▶ [Instructions to follow]: For this listing, the lines between the one holding "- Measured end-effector" and the one holding "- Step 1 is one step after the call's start", inclusive, must be set down exactly.

*** Block opens ***

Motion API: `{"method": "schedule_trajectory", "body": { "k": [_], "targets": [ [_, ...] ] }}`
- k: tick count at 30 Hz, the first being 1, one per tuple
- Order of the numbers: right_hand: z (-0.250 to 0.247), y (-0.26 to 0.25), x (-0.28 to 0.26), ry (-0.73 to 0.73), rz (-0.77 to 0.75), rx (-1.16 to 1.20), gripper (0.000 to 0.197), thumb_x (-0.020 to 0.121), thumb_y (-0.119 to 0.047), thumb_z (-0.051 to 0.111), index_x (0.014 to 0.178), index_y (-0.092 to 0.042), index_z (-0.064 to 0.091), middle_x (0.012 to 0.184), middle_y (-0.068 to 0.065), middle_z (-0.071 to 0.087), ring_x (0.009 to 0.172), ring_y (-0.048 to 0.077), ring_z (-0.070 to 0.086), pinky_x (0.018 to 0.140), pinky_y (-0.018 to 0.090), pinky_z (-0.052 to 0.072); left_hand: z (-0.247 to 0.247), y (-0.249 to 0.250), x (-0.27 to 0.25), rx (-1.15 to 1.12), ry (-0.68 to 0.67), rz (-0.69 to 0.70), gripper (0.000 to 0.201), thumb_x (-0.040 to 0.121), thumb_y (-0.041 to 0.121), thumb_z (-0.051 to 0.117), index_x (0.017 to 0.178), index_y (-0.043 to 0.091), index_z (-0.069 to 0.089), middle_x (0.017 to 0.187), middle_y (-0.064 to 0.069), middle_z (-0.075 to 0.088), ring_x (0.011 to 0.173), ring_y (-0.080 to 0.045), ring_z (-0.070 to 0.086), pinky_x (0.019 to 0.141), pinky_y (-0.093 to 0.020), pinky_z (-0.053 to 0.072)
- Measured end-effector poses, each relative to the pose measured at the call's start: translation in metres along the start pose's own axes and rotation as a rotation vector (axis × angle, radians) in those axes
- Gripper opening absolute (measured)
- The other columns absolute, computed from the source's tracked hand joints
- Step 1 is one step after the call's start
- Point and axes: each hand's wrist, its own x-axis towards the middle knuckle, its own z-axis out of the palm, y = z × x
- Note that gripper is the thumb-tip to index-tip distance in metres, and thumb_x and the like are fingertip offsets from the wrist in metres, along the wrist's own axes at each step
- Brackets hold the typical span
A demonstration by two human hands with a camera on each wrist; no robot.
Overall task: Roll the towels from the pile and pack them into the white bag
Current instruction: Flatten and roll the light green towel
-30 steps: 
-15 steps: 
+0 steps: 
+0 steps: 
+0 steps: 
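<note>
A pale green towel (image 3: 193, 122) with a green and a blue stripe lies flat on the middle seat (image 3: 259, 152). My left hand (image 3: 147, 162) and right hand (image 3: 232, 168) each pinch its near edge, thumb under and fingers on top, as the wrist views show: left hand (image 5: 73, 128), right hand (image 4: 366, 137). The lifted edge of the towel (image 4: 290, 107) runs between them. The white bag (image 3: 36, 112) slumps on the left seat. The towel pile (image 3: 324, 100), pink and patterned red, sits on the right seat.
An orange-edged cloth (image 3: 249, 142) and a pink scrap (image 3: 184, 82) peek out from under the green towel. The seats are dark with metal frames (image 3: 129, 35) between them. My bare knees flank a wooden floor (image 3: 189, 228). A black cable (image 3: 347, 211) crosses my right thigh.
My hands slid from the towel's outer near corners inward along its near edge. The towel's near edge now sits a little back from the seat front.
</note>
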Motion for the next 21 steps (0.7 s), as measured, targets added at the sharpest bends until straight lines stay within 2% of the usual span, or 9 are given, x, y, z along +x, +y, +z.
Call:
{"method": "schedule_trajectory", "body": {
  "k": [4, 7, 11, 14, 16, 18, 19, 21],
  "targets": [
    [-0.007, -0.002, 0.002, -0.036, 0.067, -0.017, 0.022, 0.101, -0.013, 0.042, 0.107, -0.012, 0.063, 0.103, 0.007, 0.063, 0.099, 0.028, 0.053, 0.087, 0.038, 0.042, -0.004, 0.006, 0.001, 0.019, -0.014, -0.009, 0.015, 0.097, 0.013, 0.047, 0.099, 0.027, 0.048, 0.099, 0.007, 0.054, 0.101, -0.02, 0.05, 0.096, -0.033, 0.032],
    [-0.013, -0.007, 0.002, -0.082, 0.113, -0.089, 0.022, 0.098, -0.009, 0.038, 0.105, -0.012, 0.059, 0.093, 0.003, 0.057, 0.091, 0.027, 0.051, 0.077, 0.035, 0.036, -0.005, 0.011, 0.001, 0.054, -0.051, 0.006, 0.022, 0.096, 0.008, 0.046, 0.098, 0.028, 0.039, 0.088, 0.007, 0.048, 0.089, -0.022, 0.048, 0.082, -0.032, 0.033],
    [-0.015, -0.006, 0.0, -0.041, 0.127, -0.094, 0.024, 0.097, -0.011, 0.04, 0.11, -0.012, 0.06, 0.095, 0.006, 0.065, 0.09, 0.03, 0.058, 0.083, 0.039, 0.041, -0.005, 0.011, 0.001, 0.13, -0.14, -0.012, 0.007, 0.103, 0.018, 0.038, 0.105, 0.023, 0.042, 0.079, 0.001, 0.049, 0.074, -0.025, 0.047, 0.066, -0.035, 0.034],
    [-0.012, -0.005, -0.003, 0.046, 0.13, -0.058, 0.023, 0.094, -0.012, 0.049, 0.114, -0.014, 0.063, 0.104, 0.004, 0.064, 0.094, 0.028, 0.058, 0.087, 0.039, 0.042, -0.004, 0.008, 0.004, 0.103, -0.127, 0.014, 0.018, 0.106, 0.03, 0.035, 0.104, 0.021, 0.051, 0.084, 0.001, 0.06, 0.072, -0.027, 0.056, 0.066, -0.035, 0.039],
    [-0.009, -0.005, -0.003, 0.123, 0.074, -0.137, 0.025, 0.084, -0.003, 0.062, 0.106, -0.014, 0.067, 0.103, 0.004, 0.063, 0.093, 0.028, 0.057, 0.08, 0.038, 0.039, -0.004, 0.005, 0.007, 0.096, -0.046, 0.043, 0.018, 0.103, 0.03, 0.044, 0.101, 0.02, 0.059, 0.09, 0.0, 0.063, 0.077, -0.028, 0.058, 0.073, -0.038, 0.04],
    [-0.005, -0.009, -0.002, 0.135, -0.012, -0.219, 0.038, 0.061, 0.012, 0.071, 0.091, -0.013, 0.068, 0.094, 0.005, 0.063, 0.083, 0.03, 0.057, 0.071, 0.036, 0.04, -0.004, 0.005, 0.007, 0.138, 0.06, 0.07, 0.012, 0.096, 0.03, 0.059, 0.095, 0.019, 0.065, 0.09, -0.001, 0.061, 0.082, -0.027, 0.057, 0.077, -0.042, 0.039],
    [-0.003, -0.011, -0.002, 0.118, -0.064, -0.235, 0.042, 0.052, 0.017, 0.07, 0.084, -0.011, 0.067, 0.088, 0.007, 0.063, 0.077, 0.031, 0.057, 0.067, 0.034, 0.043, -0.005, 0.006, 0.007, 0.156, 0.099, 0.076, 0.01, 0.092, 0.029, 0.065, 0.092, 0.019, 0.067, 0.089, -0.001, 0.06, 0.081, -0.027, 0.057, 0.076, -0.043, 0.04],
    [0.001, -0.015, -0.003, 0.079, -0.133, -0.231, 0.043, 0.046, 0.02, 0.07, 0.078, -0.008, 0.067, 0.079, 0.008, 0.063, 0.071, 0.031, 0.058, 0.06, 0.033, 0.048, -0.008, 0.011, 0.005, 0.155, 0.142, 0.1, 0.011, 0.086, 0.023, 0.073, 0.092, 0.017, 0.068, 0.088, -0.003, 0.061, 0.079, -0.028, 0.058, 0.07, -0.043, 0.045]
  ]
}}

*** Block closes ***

▶ [Your response]:
- Measured end-effector poses, each relative to the pose measured at the call's start: translation in metres along the start pose's own axes and rotation as a rotation vector (axis × angle, radians) in those axes
- Gripper opening absolute (measured)
- The other columns absolute, computed from the source's tracked hand joints
- Step 1 is one step after the call's start

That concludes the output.